A drawing of Bela Zsolt published in a Hungarian newspaper during
the 1930s

A Jewish Hungarian baby with a tattooed arm |
| Suitcases
of despair in the battle for life |
Bela Zsolt’s
nightmarish chronicle of the atrocities of the Holocuast is as riveting
as it is terrifying, writes Eva Tucker
Bela Zsolt: Nine Suitcases
Translated by Ladislaus Lob
Jonathan Cape, £17.99
Since I came to the ghetto my attitude to the question of life and
death has varied. When I was first brought in I had two years’

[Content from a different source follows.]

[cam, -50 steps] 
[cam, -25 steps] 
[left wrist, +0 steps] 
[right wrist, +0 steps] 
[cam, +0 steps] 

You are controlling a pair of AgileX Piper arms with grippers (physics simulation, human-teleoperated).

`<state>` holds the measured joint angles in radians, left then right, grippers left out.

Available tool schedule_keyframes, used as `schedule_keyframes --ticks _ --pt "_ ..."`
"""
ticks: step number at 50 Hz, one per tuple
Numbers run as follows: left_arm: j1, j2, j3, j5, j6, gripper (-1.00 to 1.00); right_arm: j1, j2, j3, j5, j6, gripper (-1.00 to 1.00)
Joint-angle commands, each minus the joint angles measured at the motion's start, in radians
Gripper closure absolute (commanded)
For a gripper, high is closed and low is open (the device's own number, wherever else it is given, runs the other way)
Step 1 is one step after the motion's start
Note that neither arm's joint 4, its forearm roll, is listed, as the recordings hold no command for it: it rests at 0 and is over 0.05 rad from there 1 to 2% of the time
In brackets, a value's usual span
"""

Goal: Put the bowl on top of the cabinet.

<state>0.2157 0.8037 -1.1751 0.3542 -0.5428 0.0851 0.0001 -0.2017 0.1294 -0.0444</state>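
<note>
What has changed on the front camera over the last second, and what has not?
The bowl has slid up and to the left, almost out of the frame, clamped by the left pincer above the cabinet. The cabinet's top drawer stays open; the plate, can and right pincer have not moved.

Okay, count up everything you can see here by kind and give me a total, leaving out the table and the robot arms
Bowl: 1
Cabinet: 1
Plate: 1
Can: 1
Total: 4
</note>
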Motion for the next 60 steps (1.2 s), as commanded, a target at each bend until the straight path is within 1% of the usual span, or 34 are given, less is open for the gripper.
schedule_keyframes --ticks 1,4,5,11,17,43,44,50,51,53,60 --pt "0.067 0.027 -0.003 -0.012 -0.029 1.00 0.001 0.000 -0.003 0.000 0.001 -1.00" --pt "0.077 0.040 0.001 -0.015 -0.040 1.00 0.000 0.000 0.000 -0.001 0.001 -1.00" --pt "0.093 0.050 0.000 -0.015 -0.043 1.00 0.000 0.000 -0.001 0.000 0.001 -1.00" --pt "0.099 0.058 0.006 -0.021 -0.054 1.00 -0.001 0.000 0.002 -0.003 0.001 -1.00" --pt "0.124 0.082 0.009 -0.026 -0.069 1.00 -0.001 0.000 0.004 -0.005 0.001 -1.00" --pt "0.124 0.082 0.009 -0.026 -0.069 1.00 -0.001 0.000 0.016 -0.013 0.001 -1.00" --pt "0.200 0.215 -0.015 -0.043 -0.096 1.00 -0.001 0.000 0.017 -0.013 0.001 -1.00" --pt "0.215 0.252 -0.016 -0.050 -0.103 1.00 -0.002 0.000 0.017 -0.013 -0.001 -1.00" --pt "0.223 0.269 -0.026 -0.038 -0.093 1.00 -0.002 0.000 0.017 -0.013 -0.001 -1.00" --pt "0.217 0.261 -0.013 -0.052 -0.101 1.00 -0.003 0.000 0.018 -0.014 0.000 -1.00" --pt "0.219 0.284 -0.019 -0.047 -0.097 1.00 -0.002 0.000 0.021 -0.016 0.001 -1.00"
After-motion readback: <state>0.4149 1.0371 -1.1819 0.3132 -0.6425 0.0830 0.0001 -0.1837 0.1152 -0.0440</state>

forced labour and military prison behind me followed by a few days
of freedom before the German occupation. At this point I felt I’d
had enough, that that was it. I wasn’t just indifferent to life
but I was rejecting it outright.”
That is the frame of mind the central character, a political journalist,
in Bela Zsolt’s harrowing autobiographical novel, Nine Suitcases,
has reached two thirds of the way through the book.
The year is 1944, the place is the Nagyvarad ghetto in Hungary. But
when a possible plan of escape by feigning infection with typhoid
to avoid being put on the train to Auschwitz begins to take shape,
a spark of hope returns reinforced by the sound of British and American
planes flying overhead.
However, life could have taken an altogether different turn. As early
as August 1939 he and his wife with their nine suitcases had sought
refuge in Paris. From there it was open to him to move on to various
other parts of the world but his wife was more firmly wedded to those
suitcases than to him.
During the wartime disruption there was only one train which would
accommodate that amount of luggage – namely the train back to
Budapest.
Throughout the novel, these suitcases haunt his wife – even
among the piles of luggage brought into the ghetto by other deportees.
The unspeakable cruelties witnessed and experienced in the forced
labour camp in the Ukraine – told in a series of graphic flashbacks
– and now in the ghetto, have divided the man from himself.
He listens to what goes on as if it were a radio play, unable to believe
that what is happening is actually happening.
This state of mind echoes what, in totally different circumstances,
Tolstoy’s Anna Karenina asks herself: “Am I myself or
someone else?”
He can no longer trust his own beliefs and motives. Is it because
he really loves his wife that he refuses to escape from the ghetto
without her or is it pseudo-heroic posturing? Can he believe in any
kind of god when the only miracle the Chassidic wonder-rabbi has achieved
is an escape for himself, when the Christian nuns have not exerted
themselves on behalf of their Jewish protégés?
He reflects that he has always felt a godless and profane deep genuine
sympathy for Jesus and for what the Gospels reveal about his objectives.
“On the other hand…having railed against God I suddenly
became frightened because death was far too close and I also felt
that God was too close, as if He were sitting on the edge of my bed,
like a fanatical party leader whose stubborn sectarian determination
is impervious to any argument.” Not the kind of god that can
comfort in extreme situations.
How this writer who has all but lost his own identity nevertheless
summons up enough energy to escape the ghetto with his wife at the
eleventh hour helped by one or two loyal non-Jewish friends takes
up the final third of the novel.
Bela Zsolt was born in Northern Hungary in 1895. During World War
I he served in the Austro-Hungarian army on the Russian front.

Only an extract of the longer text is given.